**Prompt**
Print the records again, character for character.

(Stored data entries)
┏━━

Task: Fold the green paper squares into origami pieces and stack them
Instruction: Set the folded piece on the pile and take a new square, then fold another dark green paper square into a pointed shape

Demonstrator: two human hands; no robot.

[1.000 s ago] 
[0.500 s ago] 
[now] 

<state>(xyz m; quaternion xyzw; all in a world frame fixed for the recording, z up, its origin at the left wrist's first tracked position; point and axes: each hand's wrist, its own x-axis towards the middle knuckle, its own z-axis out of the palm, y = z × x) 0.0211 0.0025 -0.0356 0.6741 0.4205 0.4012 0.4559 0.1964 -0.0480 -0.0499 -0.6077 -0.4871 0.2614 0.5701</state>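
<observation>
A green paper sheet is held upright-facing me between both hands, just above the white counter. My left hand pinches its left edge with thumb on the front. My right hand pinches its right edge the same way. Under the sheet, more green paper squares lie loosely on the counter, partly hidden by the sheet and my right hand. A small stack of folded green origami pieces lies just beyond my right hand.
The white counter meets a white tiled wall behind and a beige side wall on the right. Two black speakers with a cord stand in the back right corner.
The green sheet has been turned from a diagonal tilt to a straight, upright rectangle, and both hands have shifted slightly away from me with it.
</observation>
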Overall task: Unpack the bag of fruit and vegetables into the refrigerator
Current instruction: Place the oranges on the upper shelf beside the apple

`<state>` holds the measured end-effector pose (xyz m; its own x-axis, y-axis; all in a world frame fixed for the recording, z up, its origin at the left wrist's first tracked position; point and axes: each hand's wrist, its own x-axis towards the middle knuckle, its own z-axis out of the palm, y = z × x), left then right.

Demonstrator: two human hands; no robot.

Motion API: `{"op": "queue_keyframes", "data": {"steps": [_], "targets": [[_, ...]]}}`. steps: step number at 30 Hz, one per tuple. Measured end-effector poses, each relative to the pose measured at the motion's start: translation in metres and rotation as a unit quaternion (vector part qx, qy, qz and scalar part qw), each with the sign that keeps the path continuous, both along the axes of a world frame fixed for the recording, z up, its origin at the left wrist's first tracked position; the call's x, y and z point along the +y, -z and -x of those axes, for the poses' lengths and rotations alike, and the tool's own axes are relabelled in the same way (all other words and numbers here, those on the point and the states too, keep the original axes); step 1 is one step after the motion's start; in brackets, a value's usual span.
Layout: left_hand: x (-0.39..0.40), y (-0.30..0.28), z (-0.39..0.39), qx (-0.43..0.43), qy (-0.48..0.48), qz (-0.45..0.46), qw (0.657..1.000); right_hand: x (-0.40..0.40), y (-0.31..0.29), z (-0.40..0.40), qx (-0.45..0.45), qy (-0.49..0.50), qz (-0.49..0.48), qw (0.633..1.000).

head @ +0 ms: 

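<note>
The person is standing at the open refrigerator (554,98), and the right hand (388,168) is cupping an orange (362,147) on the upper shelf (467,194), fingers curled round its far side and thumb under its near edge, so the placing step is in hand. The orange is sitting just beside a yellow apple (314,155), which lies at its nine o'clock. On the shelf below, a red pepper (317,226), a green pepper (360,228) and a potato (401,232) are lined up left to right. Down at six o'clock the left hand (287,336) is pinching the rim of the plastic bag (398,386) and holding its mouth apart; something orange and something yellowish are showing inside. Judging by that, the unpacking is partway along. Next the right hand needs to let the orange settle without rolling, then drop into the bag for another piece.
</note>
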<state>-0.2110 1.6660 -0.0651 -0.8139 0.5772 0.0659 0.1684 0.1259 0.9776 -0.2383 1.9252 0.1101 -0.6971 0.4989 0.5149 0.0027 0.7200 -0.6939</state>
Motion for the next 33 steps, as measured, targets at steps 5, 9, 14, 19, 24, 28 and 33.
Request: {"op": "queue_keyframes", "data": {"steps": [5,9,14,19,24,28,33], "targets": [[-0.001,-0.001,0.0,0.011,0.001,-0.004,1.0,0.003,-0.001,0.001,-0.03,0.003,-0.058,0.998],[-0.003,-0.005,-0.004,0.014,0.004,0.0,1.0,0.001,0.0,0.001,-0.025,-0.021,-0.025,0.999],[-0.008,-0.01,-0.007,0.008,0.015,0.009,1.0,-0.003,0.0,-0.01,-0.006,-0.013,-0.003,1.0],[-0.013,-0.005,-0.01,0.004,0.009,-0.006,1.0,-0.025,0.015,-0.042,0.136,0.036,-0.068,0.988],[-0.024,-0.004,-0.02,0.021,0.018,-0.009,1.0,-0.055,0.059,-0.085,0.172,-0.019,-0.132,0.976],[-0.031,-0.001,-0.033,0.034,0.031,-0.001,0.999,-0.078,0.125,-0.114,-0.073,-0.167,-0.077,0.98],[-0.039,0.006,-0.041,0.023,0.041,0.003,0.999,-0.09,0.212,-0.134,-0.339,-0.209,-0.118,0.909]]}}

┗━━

**Output of the task**
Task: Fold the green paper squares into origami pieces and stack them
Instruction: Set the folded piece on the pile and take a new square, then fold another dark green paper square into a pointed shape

Demonstrator: two human hands; no robot.

[1.000 s ago] 
[0.500 s ago] 
[now] 

<state>(xyz m; quaternion xyzw; all in a world frame fixed for the recording, z up, its origin at the left wrist's first tracked position; point and axes: each hand's wrist, its own x-axis towards the middle knuckle, its own z-axis out of the palm, y = z × x) 0.0211 0.0025 -0.0356 0.6741 0.4205 0.4012 0.4559 0.1964 -0.0480 -0.0499 -0.6077 -0.4871 0.2614 0.5701</state>
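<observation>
A green paper sheet is held upright-facing me between both hands, just above the white counter. My left hand pinches its left edge with thumb on the front. My right hand pinches its right edge the same way. Under the sheet, more green paper squares lie loosely on the counter, partly hidden by the sheet and my right hand. A small stack of folded green origami pieces lies just beyond my right hand.
The white counter meets a white tiled wall behind and a beige side wall on the right. Two black speakers with a cord stand in the back right corner.
The green sheet has been turned from a diagonal tilt to a straight, upright rectangle, and both hands have shifted slightly away from me with it.
</observation>
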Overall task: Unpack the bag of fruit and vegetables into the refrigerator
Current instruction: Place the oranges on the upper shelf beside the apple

`<state>` holds the measured end-effector pose (xyz m; its own x-axis, y-axis; all in a world frame fixed for the recording, z up, its origin at the left wrist's first tracked position; point and axes: each hand's wrist, its own x-axis towards the middle knuckle, its own z-axis out of the palm, y = z × x), left then right.

Demonstrator: two human hands; no robot.

Motion API: `{"op": "queue_keyframes", "data": {"steps": [_], "targets": [[_, ...]]}}`. steps: step number at 30 Hz, one per tuple. Measured end-effector poses, each relative to the pose measured at the motion's start: translation in metres and rotation as a unit quaternion (vector part qx, qy, qz and scalar part qw), each with the sign that keeps the path continuous, both along the axes of a world frame fixed for the recording, z up, its origin at the left wrist's first tracked position; the call's x, y and z point along the +y, -z and -x of those axes, for the poses' lengths and rotations alike, and the tool's own axes are relabelled in the same way (all other words and numbers here, those on the point and the states too, keep the original axes); step 1 is one step after the motion's start; in brackets, a value's usual span.
Layout: left_hand: x (-0.39..0.40), y (-0.30..0.28), z (-0.39..0.39), qx (-0.43..0.43), qy (-0.48..0.48), qz (-0.45..0.46), qw (0.657..1.000); right_hand: x (-0.40..0.40), y (-0.31..0.29), z (-0.40..0.40), qx (-0.45..0.45), qy (-0.49..0.50), qz (-0.49..0.48), qw (0.633..1.000).

head @ +0 ms: 

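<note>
The person is standing at the open refrigerator (554,98), and the right hand (388,168) is cupping an orange (362,147) on the upper shelf (467,194), fingers curled round its far side and thumb under its near edge, so the placing step is in hand. The orange is sitting just beside a yellow apple (314,155), which lies at its nine o'clock. On the shelf below, a red pepper (317,226), a green pepper (360,228) and a potato (401,232) are lined up left to right. Down at six o'clock the left hand (287,336) is pinching the rim of the plastic bag (398,386) and holding its mouth apart; something orange and something yellowish are showing inside. Judging by that, the unpacking is partway along. Next the right hand needs to let the orange settle without rolling, then drop into the bag for another piece.
</note>
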<state>-0.2110 1.6660 -0.0651 -0.8139 0.5772 0.0659 0.1684 0.1259 0.9776 -0.2383 1.9252 0.1101 -0.6971 0.4989 0.5149 0.0027 0.7200 -0.6939</state>
Motion for the next 33 steps, as measured, targets at steps 5, 9, 14, 19, 24, 28 and 33.
Request: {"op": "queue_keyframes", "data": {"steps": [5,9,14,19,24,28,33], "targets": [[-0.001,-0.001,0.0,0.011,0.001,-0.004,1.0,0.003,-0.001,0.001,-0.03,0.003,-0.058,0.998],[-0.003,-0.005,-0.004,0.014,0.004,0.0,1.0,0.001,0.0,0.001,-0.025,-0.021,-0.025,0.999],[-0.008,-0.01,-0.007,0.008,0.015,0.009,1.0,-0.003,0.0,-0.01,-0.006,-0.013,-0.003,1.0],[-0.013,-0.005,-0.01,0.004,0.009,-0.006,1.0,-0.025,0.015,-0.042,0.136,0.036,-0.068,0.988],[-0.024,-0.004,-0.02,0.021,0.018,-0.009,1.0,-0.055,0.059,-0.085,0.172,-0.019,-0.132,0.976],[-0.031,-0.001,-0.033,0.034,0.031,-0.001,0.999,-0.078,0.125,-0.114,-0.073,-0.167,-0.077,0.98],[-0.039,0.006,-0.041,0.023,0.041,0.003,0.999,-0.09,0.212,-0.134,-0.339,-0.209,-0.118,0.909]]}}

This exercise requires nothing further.